Q: What’s one fact about your book that would surprise people? 
A: That it's a resource book for the innocent and guilty alike.

Q: Finally, what message are you trying to get across with your book? 
A: Nothing changes unless we do.
  
Q: Thank you again for this interview!  Do you have any final words? 
A: For the price of a book, readers can save thousands in legal fees by using the legal forms at the back of the book to protect themselves, their families, and their assets. An incarceration, hospitalization, or any other kind of incapacitating personal crisis may alter the course of one's life in minutes. You would be surprised how easy it is to protect your own interests with some simple planning and forethought. 
About the Book:

Title: GOOD GIRL’S GUIDE TO COUNTY JAIL
Author: Ellen Marie Francisco
Publisher: Scribbles and Ink Publishing / Friesen Press
Pages: 176
Genre: Nonfiction

BOOK BLURB: 
Millions of viewers have made the television series “Orange is the New Black” a pop culture sensation, but Ellen Marie Francisco (http://www.EllenMarieFrancisco.com) has no interest in watching it or reading the memoir, by Piper Kerman, which spawned the hit show.

Francisco has lived her own version of “Orange is the New Black,” an experience she refers to as “innocent in oranges.” “Oranges” is prison jargon for the orange jump suits worn by prisoners who have been charged but who have not yet been to trial, Francisco explains.

Francisco, an author and entrepreneur, describes her experience behind bars in her latest book, GOOD GIRL’S GUIDE TO COUNTY JAIL (FOR THE BAD GIRL IN US ALL).
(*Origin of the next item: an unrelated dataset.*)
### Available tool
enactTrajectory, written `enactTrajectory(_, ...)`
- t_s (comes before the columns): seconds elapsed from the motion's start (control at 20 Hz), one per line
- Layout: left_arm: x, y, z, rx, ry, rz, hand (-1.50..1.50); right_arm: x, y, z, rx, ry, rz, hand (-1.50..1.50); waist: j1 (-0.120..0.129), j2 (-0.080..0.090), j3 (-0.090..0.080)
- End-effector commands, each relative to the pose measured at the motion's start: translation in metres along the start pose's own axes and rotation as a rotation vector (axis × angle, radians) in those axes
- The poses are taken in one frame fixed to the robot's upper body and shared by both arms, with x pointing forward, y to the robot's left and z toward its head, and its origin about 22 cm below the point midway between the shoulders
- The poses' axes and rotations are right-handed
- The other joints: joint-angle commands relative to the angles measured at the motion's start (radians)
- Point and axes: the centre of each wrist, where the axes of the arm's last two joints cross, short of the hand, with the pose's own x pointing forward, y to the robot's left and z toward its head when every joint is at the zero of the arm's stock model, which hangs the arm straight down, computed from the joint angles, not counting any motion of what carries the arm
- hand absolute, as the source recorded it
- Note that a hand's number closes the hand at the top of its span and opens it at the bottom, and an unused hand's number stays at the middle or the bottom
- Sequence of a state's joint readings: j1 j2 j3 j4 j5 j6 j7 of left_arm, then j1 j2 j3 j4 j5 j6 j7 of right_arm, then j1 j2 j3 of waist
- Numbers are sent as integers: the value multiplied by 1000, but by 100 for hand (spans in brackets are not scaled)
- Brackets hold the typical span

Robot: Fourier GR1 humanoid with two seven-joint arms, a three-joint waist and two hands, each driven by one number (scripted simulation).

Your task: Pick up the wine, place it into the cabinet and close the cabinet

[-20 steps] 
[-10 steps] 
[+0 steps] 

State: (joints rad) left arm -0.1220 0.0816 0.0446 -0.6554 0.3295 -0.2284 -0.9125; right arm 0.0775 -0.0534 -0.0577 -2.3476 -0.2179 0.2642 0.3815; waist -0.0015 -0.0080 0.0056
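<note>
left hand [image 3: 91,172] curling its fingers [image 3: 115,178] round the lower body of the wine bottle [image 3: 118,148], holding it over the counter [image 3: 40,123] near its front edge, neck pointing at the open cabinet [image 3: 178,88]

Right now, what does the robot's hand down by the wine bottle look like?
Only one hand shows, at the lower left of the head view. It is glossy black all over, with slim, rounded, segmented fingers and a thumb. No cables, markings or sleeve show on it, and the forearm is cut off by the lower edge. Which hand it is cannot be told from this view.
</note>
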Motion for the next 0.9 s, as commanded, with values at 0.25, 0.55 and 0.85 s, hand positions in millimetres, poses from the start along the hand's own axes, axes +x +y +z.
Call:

A gripping and candid tale of her journey through three California jails for women, GOOD GIRL’S GUIDE TO COUNTY JAIL (https://books.friesenpress.com/store/title/119734000025993982) also serves as a resource guide for navigating the legal thickets necessary to surviving what Francisco dubs the “Incarcer Nation”.

GOOD GIRL’S GUIDE TO COUNTY JAIL “is a call to action to remedy the lack of support for pre-sentenced women sitting in jails across America who are not educated enough to understand what they’re negotiating in the courtroom,” Francisco explains, “and for the women who don’t realize how close they already are to the courthouse steps.”

Francisco was arrested in 2013 in Lake Arrowhead, California and charged with carjacking, assault with a deadly weapon and robbery after an incident involving her impounded car. The charges were ultimately dropped, but not before Francisco had served nearly two months in three county jails. While locked up, she talked to hundreds of women “each on a different path without a definitive end, each living with the certain fear that they were not in control of their own lives.”

Those conversations became the nucleus of GOOD GIRL’S GUIDE TO COUNTY JAIL.